* _AIM OF THE EXERCISE_: From the first line to the last, give the records again exactly.

* _INPUT MATERIAL_:
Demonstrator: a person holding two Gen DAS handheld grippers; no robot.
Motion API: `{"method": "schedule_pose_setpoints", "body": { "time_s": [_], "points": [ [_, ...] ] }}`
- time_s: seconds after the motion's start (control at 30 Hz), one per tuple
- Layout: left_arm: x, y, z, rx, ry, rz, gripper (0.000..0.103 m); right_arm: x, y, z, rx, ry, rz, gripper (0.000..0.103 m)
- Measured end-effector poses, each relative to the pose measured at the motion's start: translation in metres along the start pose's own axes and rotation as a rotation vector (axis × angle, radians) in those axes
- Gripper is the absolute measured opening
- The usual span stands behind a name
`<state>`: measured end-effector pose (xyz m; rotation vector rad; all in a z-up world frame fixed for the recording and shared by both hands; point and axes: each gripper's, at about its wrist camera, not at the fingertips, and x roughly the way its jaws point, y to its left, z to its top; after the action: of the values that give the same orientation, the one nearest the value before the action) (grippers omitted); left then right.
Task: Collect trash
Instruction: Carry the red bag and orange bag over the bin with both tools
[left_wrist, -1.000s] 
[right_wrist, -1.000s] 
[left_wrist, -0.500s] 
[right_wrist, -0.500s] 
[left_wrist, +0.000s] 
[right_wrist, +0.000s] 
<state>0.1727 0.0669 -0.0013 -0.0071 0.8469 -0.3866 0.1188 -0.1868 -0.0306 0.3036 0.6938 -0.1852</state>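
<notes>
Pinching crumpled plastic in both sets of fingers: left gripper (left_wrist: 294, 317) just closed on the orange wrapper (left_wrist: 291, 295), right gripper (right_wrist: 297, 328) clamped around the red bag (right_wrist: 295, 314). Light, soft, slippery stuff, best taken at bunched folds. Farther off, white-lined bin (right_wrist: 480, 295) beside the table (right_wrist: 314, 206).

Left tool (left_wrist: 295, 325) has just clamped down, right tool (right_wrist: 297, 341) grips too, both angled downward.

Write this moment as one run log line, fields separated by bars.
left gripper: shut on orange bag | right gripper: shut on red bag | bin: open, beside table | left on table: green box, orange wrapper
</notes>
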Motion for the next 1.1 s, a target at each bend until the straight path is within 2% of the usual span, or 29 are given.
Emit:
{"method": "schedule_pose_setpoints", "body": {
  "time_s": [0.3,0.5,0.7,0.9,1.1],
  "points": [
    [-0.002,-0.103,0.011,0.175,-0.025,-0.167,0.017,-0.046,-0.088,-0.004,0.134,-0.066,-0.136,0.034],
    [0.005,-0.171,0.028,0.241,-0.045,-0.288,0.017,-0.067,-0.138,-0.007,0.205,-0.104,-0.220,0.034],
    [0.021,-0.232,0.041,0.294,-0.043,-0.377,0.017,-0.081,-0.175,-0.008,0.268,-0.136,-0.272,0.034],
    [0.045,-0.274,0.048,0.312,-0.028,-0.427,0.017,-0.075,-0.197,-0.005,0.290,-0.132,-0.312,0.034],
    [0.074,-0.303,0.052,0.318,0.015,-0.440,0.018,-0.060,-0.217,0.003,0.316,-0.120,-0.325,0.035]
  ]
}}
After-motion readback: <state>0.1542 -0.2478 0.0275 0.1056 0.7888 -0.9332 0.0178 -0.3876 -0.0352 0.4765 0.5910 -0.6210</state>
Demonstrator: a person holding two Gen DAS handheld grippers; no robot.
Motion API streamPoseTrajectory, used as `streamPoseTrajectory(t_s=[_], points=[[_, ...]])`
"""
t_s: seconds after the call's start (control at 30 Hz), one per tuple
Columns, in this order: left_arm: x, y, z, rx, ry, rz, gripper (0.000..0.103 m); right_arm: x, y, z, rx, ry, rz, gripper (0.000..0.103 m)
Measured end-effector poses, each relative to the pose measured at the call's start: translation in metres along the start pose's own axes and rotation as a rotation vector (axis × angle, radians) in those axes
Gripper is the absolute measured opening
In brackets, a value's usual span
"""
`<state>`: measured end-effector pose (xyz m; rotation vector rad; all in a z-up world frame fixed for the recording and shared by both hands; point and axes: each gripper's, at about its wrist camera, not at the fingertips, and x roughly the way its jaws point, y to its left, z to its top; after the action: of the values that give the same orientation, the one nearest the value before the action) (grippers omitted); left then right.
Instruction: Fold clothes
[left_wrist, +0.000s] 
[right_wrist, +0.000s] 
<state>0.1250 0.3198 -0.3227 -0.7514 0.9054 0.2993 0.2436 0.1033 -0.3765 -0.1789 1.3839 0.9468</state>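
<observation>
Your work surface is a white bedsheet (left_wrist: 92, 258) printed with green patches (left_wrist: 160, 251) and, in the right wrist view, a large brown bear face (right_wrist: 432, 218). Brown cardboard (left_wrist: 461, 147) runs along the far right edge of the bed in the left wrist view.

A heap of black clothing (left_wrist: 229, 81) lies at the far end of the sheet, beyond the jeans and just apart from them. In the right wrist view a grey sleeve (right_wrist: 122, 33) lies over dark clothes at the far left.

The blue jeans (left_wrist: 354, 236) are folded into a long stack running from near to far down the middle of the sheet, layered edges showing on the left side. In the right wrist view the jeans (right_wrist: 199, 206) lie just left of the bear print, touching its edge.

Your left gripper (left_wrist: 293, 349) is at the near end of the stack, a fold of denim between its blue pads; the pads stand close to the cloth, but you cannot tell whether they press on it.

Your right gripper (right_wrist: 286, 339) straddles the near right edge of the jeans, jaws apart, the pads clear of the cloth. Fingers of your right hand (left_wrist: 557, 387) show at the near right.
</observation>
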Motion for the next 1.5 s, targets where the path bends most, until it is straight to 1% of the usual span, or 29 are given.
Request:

* _COMPLETED EXERCISE_:
Demonstrator: a person holding two Gen DAS handheld grippers; no robot.
Motion API: `{"method": "schedule_pose_setpoints", "body": { "time_s": [_], "points": [ [_, ...] ] }}`
- time_s: seconds after the motion's start (control at 30 Hz), one per tuple
- Layout: left_arm: x, y, z, rx, ry, rz, gripper (0.000..0.103 m); right_arm: x, y, z, rx, ry, rz, gripper (0.000..0.103 m)
- Measured end-effector poses, each relative to the pose measured at the motion's start: translation in metres along the start pose's own axes and rotation as a rotation vector (axis × angle, radians) in those axes
- Gripper is the absolute measured opening
- The usual span stands behind a name
`<state>`: measured end-effector pose (xyz m; rotation vector rad; all in a z-up world frame fixed for the recording and shared by both hands; point and axes: each gripper's, at about its wrist camera, not at the fingertips, and x roughly the way its jaws point, y to its left, z to its top; after the action: of the values that give the same orientation, the one nearest the value before the action) (grippers omitted); left then right.
Task: Collect trash
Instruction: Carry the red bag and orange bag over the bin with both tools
[left_wrist, -1.000s] 
[right_wrist, -1.000s] 
[left_wrist, -0.500s] 
[right_wrist, -0.500s] 
[left_wrist, +0.000s] 
[right_wrist, +0.000s] 
<state>0.1727 0.0669 -0.0013 -0.0071 0.8469 -0.3866 0.1188 -0.1868 -0.0306 0.3036 0.6938 -0.1852</state>
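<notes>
Pinching crumpled plastic in both sets of fingers: left gripper (left_wrist: 294, 317) just closed on the orange wrapper (left_wrist: 291, 295), right gripper (right_wrist: 297, 328) clamped around the red bag (right_wrist: 295, 314). Light, soft, slippery stuff, best taken at bunched folds. Farther off, white-lined bin (right_wrist: 480, 295) beside the table (right_wrist: 314, 206).

Left tool (left_wrist: 295, 325) has just clamped down, right tool (right_wrist: 297, 341) grips too, both angled downward.

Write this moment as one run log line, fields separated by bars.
left gripper: shut on orange bag | right gripper: shut on red bag | bin: open, beside table | left on table: green box, orange wrapper
</notes>
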Motion for the next 1.1 s, a target at each bend until the straight path is within 2% of the usual span, or 29 are given.
Emit:
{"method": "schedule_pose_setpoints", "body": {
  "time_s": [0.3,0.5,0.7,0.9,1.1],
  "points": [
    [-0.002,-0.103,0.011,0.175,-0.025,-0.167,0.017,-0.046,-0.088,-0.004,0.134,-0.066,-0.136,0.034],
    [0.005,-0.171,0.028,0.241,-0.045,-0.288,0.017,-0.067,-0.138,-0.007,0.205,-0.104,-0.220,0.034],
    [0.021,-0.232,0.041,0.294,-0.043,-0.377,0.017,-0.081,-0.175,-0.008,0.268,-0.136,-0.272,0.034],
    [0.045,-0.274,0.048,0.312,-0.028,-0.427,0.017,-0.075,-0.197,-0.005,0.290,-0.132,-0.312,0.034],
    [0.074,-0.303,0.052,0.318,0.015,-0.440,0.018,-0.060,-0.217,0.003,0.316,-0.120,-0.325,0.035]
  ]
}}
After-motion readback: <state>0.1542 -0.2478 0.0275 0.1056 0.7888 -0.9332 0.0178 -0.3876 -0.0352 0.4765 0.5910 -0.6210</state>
Demonstrator: a person holding two Gen DAS handheld grippers; no robot.
Motion API streamPoseTrajectory, used as `streamPoseTrajectory(t_s=[_], points=[[_, ...]])`
"""
t_s: seconds after the call's start (control at 30 Hz), one per tuple
Columns, in this order: left_arm: x, y, z, rx, ry, rz, gripper (0.000..0.103 m); right_arm: x, y, z, rx, ry, rz, gripper (0.000..0.103 m)
Measured end-effector poses, each relative to the pose measured at the call's start: translation in metres along the start pose's own axes and rotation as a rotation vector (axis × angle, radians) in those axes
Gripper is the absolute measured opening
In brackets, a value's usual span
"""
`<state>`: measured end-effector pose (xyz m; rotation vector rad; all in a z-up world frame fixed for the recording and shared by both hands; point and axes: each gripper's, at about its wrist camera, not at the fingertips, and x roughly the way its jaws point, y to its left, z to its top; after the action: of the values that give the same orientation, the one nearest the value before the action) (grippers omitted); left then right.
Instruction: Fold clothes
[left_wrist, +0.000s] 
[right_wrist, +0.000s] 
<state>0.1250 0.3198 -0.3227 -0.7514 0.9054 0.2993 0.2436 0.1033 -0.3765 -0.1789 1.3839 0.9468</state>
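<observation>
Your work surface is a white bedsheet (left_wrist: 92, 258) printed with green patches (left_wrist: 160, 251) and, in the right wrist view, a large brown bear face (right_wrist: 432, 218). Brown cardboard (left_wrist: 461, 147) runs along the far right edge of the bed in the left wrist view.

A heap of black clothing (left_wrist: 229, 81) lies at the far end of the sheet, beyond the jeans and just apart from them. In the right wrist view a grey sleeve (right_wrist: 122, 33) lies over dark clothes at the far left.

The blue jeans (left_wrist: 354, 236) are folded into a long stack running from near to far down the middle of the sheet, layered edges showing on the left side. In the right wrist view the jeans (right_wrist: 199, 206) lie just left of the bear print, touching its edge.

Your left gripper (left_wrist: 293, 349) is at the near end of the stack, a fold of denim between its blue pads; the pads stand close to the cloth, but you cannot tell whether they press on it.

Your right gripper (right_wrist: 286, 339) straddles the near right edge of the jeans, jaws apart, the pads clear of the cloth. Fingers of your right hand (left_wrist: 557, 387) show at the near right.
</observation>
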Motion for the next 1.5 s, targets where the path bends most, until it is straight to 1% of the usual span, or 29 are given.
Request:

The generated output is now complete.